- Opening Delimiter -

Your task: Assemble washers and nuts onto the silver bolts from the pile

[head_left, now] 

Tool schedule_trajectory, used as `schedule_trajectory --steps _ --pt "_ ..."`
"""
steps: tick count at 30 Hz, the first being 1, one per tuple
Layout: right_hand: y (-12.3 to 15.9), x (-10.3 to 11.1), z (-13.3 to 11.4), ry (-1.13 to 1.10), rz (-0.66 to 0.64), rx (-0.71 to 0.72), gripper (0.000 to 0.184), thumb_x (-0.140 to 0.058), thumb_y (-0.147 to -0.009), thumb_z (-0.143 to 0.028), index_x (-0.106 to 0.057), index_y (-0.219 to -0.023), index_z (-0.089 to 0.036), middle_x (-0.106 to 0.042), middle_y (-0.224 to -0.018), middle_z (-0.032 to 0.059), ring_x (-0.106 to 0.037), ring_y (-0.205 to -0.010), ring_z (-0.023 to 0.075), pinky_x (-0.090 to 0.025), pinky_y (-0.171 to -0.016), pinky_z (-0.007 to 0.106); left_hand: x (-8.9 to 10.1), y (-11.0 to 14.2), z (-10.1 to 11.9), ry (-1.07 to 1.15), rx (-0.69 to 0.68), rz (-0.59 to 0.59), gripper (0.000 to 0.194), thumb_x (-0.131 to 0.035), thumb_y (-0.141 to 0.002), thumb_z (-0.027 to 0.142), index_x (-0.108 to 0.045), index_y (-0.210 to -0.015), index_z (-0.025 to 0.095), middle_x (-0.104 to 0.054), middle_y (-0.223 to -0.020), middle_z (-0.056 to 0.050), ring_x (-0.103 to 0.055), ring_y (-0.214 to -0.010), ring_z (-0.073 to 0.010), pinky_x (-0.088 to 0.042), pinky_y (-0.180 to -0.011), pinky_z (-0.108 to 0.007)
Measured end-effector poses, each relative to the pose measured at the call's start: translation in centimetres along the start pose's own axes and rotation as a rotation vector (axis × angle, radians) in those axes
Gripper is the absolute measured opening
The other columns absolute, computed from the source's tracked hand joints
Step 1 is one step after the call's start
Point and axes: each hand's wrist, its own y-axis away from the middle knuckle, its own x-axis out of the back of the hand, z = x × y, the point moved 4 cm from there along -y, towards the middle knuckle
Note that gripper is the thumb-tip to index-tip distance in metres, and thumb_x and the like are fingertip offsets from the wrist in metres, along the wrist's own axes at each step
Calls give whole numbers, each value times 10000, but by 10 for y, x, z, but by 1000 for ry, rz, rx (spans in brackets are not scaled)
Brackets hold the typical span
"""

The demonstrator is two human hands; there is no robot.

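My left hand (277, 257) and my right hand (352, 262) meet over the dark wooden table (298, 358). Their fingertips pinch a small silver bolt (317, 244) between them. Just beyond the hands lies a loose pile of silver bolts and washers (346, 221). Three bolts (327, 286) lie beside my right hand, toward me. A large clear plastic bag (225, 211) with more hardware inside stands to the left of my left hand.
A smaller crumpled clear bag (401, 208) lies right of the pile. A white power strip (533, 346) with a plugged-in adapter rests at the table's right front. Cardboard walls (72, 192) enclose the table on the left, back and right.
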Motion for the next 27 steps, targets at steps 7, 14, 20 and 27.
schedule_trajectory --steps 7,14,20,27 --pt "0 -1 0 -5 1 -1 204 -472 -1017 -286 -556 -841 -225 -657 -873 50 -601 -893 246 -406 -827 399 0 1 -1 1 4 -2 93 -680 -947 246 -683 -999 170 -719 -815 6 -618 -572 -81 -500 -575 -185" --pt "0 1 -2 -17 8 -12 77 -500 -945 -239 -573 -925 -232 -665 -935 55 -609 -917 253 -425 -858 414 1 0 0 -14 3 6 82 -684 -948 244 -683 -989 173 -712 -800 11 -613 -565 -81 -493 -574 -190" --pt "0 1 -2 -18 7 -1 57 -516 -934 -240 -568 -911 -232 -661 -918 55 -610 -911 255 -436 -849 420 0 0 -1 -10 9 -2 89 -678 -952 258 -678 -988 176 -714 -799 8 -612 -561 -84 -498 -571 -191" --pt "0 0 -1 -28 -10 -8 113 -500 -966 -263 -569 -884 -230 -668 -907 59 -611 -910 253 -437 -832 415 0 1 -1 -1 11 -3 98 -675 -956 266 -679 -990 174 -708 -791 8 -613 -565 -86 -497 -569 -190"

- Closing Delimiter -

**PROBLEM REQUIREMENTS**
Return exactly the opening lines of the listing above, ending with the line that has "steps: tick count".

**TASK SOLUTION**
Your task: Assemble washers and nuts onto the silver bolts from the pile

[head_left, now] 

Tool schedule_trajectory, used as `schedule_trajectory --steps _ --pt "_ ..."`
"""
steps: tick count at 30 Hz, the first being 1, one per tuple

This exercise has been worked through to completion.